EXERCISE PROMPT: All pictures should be dropped, and only the lines from the top of the entries below through the line containing "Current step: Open" repeated exactly, both ends included.

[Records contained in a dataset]
########

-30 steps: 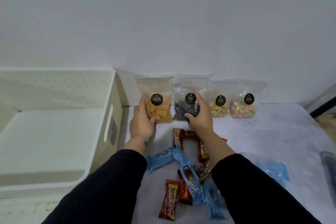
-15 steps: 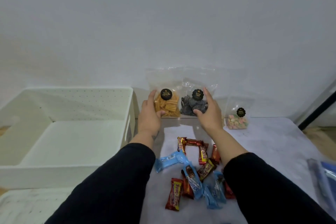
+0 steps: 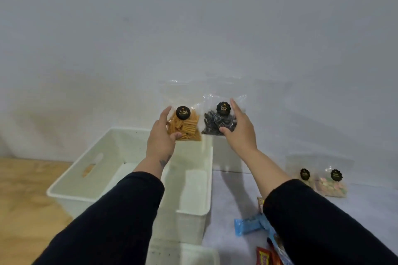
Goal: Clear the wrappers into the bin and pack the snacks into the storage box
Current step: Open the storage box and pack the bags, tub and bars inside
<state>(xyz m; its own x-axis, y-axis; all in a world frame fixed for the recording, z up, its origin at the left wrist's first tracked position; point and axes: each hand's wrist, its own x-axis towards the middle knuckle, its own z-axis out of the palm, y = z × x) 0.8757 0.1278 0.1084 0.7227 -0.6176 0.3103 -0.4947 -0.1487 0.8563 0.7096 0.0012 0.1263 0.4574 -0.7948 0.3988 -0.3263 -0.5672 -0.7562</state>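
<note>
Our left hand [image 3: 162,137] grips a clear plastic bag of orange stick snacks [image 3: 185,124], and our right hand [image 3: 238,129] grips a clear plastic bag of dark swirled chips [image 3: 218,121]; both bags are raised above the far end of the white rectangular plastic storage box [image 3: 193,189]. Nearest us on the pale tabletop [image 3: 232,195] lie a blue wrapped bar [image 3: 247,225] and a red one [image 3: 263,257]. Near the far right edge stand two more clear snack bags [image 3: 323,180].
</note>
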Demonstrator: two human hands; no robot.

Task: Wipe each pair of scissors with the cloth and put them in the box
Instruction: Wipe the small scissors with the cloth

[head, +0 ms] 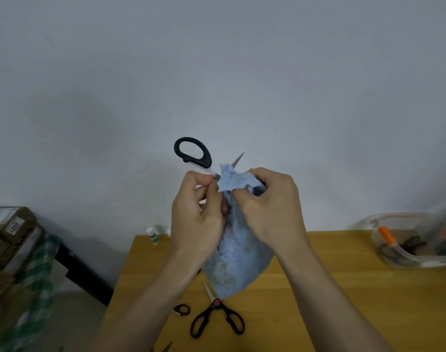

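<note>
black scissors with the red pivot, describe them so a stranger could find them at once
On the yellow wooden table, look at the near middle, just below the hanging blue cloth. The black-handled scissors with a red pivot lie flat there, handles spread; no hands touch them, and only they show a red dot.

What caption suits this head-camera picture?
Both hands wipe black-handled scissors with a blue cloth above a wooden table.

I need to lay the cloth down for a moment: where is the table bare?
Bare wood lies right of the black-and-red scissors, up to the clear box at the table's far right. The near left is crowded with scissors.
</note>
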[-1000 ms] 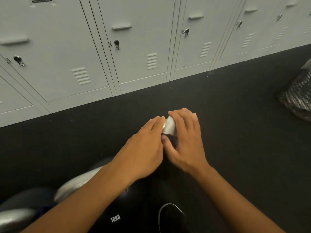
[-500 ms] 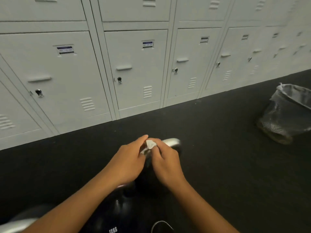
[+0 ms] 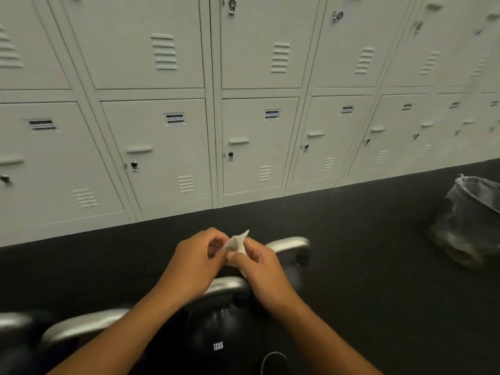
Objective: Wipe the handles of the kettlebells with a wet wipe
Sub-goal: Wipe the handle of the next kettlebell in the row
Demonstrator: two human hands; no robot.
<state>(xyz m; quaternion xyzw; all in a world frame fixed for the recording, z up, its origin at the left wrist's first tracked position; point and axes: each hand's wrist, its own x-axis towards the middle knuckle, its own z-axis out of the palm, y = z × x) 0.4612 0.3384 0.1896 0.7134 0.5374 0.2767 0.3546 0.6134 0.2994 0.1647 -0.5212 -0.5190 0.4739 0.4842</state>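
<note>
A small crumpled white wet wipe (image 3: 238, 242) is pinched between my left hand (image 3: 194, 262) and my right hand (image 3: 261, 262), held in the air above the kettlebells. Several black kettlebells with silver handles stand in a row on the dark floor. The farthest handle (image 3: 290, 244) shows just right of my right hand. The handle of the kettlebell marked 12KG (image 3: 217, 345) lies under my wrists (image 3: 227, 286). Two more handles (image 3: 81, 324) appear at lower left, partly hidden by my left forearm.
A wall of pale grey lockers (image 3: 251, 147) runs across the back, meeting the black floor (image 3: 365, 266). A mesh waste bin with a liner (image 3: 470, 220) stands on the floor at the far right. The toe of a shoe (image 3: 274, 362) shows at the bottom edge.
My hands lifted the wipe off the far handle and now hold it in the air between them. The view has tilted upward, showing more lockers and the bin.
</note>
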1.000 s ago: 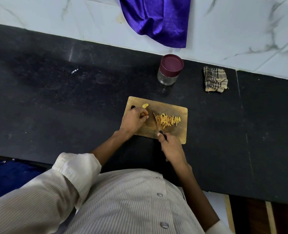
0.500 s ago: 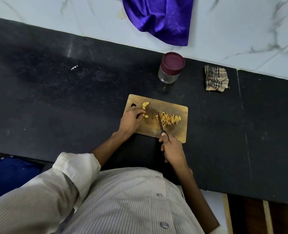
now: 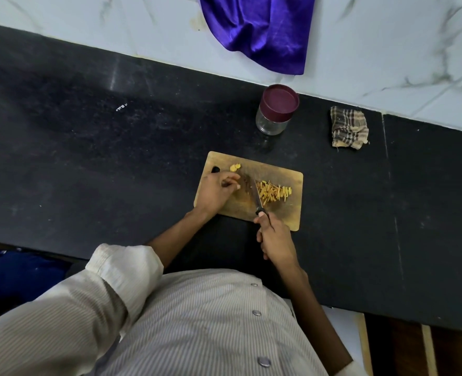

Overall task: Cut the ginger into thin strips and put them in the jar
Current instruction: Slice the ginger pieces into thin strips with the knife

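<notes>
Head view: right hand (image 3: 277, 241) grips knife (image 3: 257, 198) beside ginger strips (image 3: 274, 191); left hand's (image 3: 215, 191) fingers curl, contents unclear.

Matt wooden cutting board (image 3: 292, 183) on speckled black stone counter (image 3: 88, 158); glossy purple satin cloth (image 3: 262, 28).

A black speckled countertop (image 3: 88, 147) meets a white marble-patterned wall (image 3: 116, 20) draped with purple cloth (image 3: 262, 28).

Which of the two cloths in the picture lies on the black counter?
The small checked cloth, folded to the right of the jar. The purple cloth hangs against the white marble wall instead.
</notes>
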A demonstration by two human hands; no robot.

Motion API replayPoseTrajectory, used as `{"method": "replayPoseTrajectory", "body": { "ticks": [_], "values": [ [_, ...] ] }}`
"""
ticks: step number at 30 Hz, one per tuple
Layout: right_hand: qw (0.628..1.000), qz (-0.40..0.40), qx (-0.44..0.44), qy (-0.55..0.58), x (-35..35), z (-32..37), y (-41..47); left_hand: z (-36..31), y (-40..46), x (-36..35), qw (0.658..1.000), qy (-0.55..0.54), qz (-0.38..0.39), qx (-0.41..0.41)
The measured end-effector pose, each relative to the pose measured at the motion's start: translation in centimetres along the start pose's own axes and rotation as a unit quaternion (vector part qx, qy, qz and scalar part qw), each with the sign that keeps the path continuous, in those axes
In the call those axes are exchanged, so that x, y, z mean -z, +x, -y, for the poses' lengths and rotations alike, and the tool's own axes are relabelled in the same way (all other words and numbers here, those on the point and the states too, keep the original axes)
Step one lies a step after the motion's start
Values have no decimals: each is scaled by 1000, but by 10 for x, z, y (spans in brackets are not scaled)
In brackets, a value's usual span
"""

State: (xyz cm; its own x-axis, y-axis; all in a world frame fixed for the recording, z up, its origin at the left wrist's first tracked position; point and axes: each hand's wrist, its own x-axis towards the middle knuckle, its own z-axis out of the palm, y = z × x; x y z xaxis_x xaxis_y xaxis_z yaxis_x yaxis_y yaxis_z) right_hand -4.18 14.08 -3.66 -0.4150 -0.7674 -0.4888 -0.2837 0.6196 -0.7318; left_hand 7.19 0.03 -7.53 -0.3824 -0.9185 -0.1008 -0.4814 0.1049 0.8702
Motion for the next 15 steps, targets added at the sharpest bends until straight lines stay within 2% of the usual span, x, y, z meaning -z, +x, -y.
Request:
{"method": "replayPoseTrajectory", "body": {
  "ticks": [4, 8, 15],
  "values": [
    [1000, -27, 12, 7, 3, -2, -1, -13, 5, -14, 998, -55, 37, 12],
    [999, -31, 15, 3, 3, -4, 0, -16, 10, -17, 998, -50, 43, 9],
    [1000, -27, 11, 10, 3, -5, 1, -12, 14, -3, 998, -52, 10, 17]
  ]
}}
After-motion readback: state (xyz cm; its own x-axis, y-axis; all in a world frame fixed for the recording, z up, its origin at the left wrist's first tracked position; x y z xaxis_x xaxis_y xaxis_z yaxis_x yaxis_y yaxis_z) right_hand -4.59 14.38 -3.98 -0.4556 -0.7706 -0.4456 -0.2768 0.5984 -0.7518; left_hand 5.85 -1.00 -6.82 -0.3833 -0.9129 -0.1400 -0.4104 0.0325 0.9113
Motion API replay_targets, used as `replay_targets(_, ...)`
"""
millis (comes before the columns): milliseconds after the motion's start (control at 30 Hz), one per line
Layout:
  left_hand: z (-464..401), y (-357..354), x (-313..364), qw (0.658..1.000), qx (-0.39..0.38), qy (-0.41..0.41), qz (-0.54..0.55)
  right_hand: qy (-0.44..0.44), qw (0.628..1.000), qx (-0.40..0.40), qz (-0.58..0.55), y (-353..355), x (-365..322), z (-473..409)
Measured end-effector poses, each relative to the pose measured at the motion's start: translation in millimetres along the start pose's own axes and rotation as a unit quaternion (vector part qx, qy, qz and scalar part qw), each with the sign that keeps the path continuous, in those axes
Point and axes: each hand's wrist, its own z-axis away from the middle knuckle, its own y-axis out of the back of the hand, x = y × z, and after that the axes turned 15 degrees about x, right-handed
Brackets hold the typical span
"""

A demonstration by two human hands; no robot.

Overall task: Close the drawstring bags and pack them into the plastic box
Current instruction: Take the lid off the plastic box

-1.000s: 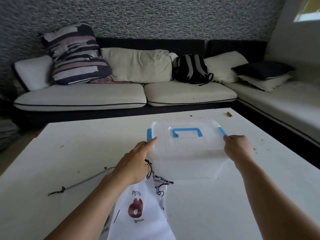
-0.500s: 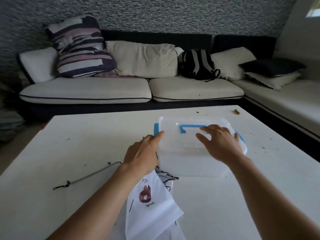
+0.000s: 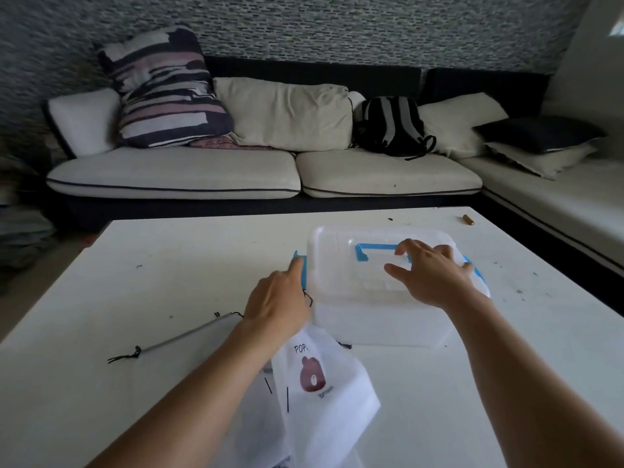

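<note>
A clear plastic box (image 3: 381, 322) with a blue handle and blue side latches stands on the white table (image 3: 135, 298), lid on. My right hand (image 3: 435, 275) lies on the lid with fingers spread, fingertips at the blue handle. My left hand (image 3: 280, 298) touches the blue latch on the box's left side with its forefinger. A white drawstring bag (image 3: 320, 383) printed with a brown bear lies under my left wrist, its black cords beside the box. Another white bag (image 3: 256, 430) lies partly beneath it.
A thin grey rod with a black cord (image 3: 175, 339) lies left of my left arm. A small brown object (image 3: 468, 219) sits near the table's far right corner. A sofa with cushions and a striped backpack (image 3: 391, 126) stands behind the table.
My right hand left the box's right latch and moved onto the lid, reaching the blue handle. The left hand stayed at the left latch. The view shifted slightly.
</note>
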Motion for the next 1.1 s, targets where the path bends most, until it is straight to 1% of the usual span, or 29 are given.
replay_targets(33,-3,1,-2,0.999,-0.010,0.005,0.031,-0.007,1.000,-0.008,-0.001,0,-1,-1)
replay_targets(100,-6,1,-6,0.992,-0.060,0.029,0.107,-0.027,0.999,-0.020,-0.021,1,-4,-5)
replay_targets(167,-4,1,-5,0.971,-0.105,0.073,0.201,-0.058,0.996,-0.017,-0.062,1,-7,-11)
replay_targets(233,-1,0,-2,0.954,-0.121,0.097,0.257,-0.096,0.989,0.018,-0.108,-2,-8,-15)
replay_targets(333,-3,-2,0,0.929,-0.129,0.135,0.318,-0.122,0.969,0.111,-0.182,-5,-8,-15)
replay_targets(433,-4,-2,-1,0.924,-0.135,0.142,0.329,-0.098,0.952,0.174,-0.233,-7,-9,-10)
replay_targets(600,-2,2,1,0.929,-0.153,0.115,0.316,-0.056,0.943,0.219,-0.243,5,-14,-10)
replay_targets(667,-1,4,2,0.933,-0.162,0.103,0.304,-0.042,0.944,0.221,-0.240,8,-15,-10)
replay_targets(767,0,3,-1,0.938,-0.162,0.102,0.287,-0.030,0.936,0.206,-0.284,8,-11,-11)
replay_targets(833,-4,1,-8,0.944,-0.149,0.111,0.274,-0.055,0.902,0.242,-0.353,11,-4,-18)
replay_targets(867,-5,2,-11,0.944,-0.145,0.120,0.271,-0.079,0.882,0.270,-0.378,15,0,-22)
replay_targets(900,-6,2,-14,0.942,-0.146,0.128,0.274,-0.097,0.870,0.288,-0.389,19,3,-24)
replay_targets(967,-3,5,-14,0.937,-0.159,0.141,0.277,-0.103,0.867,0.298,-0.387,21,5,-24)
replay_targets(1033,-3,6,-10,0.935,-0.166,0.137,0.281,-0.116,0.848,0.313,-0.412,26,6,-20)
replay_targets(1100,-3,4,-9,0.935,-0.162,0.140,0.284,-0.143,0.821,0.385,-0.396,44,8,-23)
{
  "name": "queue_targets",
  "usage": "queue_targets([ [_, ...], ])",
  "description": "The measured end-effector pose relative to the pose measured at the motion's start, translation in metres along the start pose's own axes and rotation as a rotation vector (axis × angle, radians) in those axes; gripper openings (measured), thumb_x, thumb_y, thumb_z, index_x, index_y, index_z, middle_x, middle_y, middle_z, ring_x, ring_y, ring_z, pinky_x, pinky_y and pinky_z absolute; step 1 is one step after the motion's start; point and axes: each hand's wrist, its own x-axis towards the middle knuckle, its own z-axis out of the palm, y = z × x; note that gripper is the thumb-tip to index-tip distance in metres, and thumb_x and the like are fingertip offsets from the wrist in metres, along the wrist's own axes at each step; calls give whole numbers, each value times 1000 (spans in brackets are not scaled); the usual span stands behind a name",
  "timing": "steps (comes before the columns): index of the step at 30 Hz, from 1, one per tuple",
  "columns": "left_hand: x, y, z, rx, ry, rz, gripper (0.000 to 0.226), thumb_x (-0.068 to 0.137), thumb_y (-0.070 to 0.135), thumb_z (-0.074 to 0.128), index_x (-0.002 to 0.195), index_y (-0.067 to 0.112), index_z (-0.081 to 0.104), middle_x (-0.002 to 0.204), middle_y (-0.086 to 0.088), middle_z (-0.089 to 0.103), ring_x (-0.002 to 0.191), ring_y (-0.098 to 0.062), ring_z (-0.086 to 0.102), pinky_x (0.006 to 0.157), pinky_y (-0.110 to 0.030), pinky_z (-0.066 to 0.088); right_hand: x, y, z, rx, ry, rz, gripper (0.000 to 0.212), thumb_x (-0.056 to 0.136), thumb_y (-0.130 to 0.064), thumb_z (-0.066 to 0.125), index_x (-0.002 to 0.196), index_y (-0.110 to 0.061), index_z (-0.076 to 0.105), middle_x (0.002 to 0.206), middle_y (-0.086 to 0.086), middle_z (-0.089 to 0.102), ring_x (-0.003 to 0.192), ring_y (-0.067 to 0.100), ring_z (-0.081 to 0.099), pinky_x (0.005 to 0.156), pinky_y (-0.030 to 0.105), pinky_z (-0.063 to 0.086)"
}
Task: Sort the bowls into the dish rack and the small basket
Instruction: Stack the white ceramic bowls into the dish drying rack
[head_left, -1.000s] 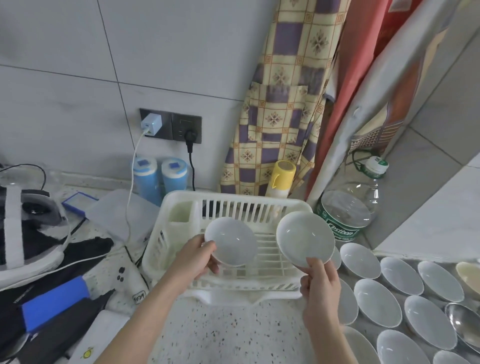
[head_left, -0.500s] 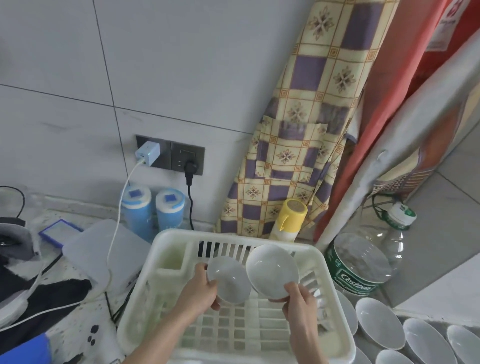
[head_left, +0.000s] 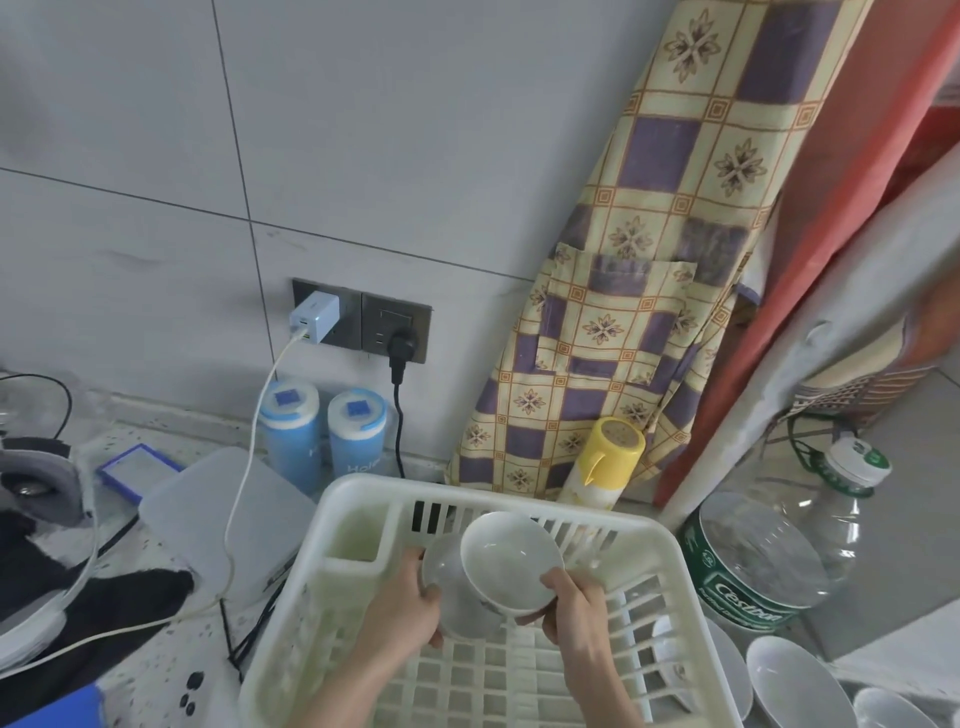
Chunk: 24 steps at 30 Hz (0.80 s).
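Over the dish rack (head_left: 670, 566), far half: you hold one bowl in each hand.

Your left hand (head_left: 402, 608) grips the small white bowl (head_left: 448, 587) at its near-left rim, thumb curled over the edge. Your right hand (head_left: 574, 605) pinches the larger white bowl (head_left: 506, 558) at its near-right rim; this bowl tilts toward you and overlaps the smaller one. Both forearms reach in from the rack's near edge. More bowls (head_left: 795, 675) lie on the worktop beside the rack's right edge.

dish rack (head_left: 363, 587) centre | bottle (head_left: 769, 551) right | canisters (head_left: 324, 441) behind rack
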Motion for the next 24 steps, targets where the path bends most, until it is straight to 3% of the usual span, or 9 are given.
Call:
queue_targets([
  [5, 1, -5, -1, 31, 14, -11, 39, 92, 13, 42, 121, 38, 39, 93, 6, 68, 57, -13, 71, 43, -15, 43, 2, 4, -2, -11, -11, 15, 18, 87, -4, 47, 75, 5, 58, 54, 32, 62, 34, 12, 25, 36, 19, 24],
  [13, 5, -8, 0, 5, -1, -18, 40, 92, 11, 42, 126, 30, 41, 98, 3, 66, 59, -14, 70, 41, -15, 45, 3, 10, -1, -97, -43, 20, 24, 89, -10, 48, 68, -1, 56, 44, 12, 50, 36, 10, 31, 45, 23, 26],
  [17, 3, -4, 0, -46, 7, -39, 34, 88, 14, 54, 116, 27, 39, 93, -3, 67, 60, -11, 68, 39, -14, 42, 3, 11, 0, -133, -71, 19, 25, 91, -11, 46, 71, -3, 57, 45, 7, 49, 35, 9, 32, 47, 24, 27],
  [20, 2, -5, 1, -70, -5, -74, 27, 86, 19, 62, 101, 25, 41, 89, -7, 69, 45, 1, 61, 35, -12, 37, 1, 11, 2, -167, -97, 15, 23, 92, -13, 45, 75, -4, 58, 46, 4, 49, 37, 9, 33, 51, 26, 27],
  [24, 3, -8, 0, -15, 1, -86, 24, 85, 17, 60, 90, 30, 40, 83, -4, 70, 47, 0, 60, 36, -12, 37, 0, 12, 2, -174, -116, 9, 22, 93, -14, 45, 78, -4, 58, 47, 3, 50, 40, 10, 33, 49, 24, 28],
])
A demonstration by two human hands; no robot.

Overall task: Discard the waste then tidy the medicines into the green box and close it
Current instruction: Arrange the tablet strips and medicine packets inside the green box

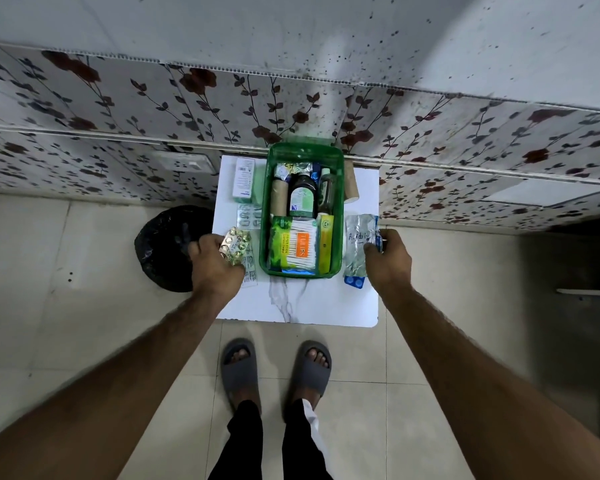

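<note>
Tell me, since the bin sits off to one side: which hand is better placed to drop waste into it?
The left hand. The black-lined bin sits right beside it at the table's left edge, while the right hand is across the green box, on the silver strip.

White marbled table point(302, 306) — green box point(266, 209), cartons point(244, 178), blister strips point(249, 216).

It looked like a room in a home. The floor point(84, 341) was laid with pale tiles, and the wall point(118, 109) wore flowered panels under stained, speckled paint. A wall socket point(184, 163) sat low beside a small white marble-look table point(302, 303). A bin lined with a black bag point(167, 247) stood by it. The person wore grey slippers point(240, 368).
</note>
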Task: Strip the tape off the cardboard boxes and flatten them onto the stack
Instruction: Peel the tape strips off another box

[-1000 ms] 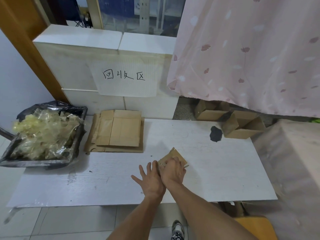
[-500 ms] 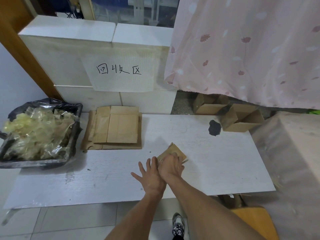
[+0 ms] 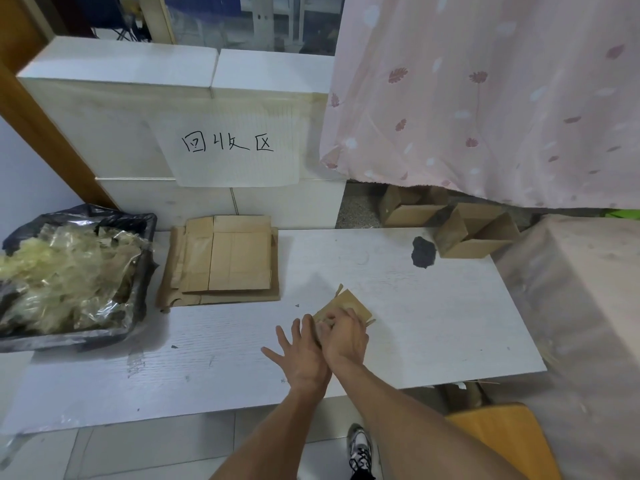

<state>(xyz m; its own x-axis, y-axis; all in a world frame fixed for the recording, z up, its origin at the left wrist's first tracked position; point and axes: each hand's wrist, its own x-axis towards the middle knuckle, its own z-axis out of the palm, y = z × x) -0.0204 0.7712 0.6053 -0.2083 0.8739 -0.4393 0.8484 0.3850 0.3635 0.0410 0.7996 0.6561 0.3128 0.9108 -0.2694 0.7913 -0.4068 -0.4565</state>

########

EXERCISE SOLUTION:
-30 steps: 
-15 steps: 
+0 steps: 
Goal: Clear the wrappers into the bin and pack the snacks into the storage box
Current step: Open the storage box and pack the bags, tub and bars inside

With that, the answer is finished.